Montag, 19. Februar 2024

Das Kreuz mit der Priorisierung

Ein Freund von mir steht total auf Autos. Sein Lebensziel ist der Kauf einer schicken Karosse, sein Bewertungsmaßstab für einen Mitmenschen ist die Wertigkeit des Fahrzeuges, das dieser fährt. Fiat ist ein No-go, BMW und Audi gehen so gerade, aber wenn es wirklich was Ordentliches sein soll, dann muss schon ein Stern zu sehen sein. Wer etwas auf sich hält, so seine Einstellung, der achtet darauf, was für ein Auto er kauft. Wenn man dafür auf eine Fernreise verzichtet, dann ist das eine gute Entscheidung, sitzt man doch jeden Tag im Automobil, während der Tapetenwechsel nur wenige Wochen andauert. Seine Priorität liegt da ganz klar bei der mobilen vor der immobilen Investition. Alles andere zur Seite, ein Mercedes muss her, andere Einkäufe müssen warten.

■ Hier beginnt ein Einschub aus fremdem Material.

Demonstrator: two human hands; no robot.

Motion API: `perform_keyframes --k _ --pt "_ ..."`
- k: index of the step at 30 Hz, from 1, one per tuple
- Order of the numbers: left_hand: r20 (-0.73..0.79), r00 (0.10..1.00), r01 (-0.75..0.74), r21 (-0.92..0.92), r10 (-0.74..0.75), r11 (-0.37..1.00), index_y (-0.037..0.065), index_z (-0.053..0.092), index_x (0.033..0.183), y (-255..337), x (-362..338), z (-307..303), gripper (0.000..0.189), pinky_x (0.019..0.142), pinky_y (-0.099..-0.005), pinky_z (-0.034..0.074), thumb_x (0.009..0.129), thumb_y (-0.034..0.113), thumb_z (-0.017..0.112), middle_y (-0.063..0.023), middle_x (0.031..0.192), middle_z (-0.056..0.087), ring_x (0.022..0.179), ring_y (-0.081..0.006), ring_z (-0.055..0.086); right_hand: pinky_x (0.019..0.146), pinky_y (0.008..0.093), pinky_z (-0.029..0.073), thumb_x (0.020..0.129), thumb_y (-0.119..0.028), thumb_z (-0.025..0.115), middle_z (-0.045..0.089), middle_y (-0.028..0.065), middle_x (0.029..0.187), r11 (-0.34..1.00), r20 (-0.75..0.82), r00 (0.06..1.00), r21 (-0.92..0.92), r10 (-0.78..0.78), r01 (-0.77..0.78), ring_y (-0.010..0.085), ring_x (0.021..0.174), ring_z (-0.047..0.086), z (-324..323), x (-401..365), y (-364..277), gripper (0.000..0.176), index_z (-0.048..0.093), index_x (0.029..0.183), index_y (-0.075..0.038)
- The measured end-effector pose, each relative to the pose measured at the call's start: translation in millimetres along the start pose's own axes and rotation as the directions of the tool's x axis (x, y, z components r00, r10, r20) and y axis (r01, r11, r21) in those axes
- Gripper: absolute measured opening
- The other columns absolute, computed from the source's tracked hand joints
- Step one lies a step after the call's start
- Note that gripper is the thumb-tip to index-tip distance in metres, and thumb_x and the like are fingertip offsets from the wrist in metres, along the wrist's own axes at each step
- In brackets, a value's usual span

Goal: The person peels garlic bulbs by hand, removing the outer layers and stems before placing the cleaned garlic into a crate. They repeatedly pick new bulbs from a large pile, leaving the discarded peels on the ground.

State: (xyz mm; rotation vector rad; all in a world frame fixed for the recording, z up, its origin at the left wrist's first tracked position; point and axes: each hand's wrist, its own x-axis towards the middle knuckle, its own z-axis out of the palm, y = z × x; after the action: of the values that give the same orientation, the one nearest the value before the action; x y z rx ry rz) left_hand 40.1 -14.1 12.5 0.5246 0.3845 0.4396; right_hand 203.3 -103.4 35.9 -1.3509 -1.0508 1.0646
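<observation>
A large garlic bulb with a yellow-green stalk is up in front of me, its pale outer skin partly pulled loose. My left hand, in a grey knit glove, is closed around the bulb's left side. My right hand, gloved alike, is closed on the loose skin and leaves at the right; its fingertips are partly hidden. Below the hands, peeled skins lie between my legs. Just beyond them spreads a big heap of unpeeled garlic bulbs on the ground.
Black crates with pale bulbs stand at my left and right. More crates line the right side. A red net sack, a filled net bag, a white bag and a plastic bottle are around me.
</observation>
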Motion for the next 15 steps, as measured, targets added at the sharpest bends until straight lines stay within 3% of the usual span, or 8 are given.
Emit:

Ausgesprochen eindringlich habe ich dieser Tage demonstriert bekommen, dass ich meine Zeit zu einem merklichen Anteil auch für die körperliche Ertüchtigung einsetzen sollte. Mit Argumenten, der Inaussichtstellung des körperlichen Verfalls, Übungen zur Erfahrung und Selbsteinschätzung ging es darum, die Priorisierung dieses Themas erheblich zu steigern. Aufmerksam und schuldbewusst über die bisherige eigene Ignoranz lauschten wir den aufrüttelnden Worten. Kein Zweifel, ein Umdenken und Umplanen des Lebens sind unabdingbar. Alles andere zur Seite, Gesundheit muss her, der Rest dieser untergeordnet.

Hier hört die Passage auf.